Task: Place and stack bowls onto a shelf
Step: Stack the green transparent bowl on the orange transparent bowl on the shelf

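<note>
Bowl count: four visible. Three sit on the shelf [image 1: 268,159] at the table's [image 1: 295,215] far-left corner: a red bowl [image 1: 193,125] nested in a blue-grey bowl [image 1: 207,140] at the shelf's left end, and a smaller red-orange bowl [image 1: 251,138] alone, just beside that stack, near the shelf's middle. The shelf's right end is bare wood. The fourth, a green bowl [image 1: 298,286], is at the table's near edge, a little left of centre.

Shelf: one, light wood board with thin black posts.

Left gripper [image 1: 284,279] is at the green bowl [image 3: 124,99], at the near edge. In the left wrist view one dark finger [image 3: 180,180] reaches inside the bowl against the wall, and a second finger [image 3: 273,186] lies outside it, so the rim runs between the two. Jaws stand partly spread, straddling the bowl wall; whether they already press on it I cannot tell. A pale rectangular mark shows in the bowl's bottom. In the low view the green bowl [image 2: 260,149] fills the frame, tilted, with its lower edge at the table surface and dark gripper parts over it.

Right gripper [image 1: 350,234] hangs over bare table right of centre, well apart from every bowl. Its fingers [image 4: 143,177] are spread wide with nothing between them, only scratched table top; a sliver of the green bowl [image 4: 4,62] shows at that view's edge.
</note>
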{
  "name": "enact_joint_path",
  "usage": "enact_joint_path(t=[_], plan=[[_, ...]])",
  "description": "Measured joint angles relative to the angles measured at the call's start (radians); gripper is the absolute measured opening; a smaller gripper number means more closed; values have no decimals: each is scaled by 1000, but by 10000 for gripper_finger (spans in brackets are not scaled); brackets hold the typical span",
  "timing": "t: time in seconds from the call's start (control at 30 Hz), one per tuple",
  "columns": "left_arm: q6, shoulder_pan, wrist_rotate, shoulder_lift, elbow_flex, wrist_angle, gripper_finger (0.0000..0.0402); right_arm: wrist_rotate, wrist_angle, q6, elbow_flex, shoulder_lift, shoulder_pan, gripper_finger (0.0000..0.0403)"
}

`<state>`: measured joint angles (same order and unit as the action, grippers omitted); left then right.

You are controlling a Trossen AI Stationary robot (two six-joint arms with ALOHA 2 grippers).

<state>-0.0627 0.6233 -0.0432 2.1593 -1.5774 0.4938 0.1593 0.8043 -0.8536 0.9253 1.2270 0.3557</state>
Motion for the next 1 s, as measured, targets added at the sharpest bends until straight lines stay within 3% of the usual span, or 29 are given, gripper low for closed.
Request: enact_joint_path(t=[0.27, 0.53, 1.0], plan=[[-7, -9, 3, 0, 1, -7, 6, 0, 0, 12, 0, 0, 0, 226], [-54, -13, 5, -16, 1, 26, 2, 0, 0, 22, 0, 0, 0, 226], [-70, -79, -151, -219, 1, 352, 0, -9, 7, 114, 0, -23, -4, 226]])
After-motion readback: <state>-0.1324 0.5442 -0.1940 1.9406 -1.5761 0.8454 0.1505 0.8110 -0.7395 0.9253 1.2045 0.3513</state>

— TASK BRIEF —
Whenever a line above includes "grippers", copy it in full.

— TASK OUTPUT —
`<state>`: measured joint angles (same order and unit as the action, grippers omitted); left then right.
You are controlling a Trossen AI Stationary robot (two six-joint arms with ALOHA 2 grippers).

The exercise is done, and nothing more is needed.